At Last
The pictures still hung on the walls of the Hummel-Hudson home. A wedding in Lima, Ohio, nearly ten years ago. The frames held such memories. A tall, bald and awkward man, danced down the aisle in the top right hand corner of the wall. Next to him, a woman in white twirled a girl in a dress the color of an autumnal forest around a dance floor. A man in his 30s with slicked back blonde hair and gray suit was striking a pose on the stage behind them. Pictures of a group of questionably sane high school students, blurred because of their motion, were scattered around the wall, dancing, laughing, singing, smiling. All were beautiful pictures in their own right, but none of them held a candle to the one in the very center.
Two boys, one tall, brunette and gangly, the other average-sized, mousy-haired and rosy-cheeked, in matching suits. The taller one had one arm awkwardly wrapped around the other boy's waist, his other hand in his. They appeared to be dancing, the taller boy leading the other. Despite the seemingly uncomfortable position, they were beaming with delight. The lights from the stage made it look like the sun was setting behind them, blocking out the faces and bodies around them. Only they were in focus. The smaller boy's eyes were shining, more green than blue in the artificial light. The light weaved through his hair, bringing even more attention to the color in his cheeks. His partner looked down with half-lidded eyes and a wide smile, looking content, peaceful.

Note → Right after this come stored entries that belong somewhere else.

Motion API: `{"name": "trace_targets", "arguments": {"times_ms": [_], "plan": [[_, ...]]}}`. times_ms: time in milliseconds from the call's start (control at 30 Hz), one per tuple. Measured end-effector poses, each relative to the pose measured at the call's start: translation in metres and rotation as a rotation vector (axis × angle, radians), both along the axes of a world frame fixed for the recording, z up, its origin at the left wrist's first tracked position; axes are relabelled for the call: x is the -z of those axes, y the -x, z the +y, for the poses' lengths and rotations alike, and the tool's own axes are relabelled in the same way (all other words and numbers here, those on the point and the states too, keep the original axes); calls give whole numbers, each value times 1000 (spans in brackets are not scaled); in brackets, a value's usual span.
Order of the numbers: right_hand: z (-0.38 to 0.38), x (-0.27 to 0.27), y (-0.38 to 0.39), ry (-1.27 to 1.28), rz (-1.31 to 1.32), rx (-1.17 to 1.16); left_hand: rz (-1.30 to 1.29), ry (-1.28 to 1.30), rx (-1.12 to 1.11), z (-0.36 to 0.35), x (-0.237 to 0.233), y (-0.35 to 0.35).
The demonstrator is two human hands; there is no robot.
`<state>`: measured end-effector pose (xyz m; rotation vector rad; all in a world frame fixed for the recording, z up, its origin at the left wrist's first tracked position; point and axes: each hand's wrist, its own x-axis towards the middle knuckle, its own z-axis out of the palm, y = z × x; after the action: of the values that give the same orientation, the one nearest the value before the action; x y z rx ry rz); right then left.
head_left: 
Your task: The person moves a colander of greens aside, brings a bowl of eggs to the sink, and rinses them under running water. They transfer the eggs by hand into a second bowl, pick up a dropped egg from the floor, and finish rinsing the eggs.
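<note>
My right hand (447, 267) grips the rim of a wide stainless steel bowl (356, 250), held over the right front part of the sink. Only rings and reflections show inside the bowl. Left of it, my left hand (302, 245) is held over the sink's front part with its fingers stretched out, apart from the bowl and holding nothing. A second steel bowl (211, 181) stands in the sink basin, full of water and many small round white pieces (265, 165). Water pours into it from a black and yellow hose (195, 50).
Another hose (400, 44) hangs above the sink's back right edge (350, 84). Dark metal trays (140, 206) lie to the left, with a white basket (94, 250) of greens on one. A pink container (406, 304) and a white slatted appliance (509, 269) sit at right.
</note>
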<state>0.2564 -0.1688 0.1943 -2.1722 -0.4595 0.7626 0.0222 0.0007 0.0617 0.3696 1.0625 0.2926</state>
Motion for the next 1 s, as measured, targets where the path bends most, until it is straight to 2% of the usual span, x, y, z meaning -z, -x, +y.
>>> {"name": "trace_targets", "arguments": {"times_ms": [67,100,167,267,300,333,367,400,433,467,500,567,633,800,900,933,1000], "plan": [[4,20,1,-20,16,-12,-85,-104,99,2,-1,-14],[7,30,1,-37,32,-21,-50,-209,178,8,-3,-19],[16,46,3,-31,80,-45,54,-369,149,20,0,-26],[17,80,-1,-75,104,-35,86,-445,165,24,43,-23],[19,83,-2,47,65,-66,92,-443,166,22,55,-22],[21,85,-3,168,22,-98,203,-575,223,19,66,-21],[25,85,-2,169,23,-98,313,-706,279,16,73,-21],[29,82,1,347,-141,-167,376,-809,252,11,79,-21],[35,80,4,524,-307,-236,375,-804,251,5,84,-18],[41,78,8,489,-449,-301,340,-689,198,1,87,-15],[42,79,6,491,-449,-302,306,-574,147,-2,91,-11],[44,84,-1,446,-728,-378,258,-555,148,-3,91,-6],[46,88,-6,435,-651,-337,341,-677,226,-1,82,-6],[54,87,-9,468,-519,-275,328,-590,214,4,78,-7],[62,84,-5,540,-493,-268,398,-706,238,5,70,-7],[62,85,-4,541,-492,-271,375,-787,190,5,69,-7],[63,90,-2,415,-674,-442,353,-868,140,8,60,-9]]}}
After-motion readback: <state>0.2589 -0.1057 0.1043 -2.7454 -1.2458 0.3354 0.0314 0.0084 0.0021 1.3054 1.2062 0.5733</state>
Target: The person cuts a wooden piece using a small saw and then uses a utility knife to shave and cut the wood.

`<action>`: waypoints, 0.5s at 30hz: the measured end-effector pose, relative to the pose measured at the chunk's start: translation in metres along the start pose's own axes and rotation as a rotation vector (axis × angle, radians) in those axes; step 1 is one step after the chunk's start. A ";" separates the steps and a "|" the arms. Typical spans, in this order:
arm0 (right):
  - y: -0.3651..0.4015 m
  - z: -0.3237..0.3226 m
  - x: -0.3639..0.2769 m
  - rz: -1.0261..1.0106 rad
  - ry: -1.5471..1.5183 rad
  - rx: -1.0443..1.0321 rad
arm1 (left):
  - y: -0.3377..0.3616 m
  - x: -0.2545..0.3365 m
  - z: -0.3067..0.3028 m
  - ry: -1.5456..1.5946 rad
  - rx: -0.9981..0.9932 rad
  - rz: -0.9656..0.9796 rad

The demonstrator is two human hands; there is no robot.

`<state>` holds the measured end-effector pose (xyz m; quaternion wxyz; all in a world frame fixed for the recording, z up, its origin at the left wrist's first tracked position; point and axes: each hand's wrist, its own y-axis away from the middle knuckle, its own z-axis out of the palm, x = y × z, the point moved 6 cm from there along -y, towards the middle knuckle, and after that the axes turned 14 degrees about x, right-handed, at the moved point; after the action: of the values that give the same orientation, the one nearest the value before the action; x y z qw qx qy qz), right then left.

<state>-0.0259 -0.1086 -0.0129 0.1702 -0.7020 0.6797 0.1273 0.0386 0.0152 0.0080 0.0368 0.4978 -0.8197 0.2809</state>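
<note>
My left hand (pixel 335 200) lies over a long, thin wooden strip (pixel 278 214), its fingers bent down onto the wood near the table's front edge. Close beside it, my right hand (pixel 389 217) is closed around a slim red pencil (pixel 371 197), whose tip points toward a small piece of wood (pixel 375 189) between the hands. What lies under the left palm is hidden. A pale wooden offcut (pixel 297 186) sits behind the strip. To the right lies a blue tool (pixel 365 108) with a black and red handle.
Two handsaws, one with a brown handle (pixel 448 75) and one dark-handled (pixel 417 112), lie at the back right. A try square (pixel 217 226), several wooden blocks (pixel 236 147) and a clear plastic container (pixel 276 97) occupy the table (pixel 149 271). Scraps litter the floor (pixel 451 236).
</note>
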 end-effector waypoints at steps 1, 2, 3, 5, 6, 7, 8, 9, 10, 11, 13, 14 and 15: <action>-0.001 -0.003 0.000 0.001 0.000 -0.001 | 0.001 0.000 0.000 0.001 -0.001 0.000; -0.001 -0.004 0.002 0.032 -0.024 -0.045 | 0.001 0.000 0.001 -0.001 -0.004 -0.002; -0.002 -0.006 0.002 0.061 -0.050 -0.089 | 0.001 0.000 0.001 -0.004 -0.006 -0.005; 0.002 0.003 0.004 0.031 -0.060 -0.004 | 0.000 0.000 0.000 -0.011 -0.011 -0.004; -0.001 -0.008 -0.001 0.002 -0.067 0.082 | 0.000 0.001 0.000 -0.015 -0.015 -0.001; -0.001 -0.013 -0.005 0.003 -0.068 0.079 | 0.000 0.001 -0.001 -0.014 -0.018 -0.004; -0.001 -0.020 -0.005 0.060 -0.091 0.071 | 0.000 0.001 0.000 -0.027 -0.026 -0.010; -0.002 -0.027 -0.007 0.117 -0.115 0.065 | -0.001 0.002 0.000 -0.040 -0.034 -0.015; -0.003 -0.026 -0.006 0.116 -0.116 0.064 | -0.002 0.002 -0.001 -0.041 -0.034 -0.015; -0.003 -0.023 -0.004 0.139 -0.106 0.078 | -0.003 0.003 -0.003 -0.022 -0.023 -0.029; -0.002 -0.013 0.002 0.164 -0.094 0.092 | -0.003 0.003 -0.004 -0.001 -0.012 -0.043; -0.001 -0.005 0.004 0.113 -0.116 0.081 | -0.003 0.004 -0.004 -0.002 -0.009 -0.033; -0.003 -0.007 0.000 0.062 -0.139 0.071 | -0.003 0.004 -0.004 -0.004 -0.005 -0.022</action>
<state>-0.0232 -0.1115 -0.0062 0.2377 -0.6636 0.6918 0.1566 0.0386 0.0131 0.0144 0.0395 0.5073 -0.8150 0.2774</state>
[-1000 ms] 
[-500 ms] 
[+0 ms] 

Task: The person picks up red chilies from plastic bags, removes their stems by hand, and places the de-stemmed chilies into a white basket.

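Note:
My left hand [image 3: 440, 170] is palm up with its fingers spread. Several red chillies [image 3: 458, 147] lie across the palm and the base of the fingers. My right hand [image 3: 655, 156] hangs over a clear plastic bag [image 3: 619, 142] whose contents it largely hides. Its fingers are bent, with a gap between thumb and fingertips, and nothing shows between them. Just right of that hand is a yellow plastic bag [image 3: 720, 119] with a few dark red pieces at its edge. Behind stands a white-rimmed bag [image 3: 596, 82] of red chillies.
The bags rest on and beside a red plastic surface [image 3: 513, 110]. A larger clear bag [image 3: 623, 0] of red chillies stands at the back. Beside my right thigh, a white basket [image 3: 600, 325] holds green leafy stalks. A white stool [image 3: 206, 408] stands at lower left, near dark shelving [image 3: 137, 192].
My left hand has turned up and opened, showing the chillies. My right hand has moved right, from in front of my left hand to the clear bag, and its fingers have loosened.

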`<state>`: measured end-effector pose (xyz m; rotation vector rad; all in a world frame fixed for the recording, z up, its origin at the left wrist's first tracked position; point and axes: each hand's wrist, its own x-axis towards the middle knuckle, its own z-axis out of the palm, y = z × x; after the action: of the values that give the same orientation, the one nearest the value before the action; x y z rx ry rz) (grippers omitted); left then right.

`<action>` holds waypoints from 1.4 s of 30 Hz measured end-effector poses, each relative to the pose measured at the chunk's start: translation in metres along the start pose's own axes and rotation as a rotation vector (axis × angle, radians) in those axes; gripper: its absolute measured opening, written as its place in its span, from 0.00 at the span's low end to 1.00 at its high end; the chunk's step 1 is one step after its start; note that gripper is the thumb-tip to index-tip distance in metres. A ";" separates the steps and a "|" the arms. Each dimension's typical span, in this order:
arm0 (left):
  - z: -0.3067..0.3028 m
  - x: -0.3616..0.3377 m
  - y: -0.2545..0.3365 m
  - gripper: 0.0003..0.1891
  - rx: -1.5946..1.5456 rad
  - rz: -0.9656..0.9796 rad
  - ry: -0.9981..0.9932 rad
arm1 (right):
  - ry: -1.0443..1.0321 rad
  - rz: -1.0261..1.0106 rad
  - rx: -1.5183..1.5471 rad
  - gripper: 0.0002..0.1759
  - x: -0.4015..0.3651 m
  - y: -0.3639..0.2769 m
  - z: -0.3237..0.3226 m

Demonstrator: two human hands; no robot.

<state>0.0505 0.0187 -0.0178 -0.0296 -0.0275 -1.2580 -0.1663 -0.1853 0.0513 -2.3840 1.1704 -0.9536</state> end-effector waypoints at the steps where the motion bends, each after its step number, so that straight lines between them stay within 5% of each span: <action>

It was easily the favorite picture of the Hummel-Hudson family, but if you asked three-year-old Lydia Claire, who had just learned how to add 'est' into the end of every word, she would always say that she loved it the bestest. The girl in question toddled down the hall and into her room, ready for her nap. Her father, one of them at least, followed her closely. He was taller and had a stronger jaw, but the rosy-cheeked boy from the photo had changed very little in the last ten years. With a laugh, he scooped his daughter into his arms and tucked her into bed.
"Daddy!" little Lydia cried. "Lullaby!"
"But I can't sing you a lullaby at three in the afternoon, Lydia. It would ruin your bedtime lullaby, now wouldn't it?" he laughed.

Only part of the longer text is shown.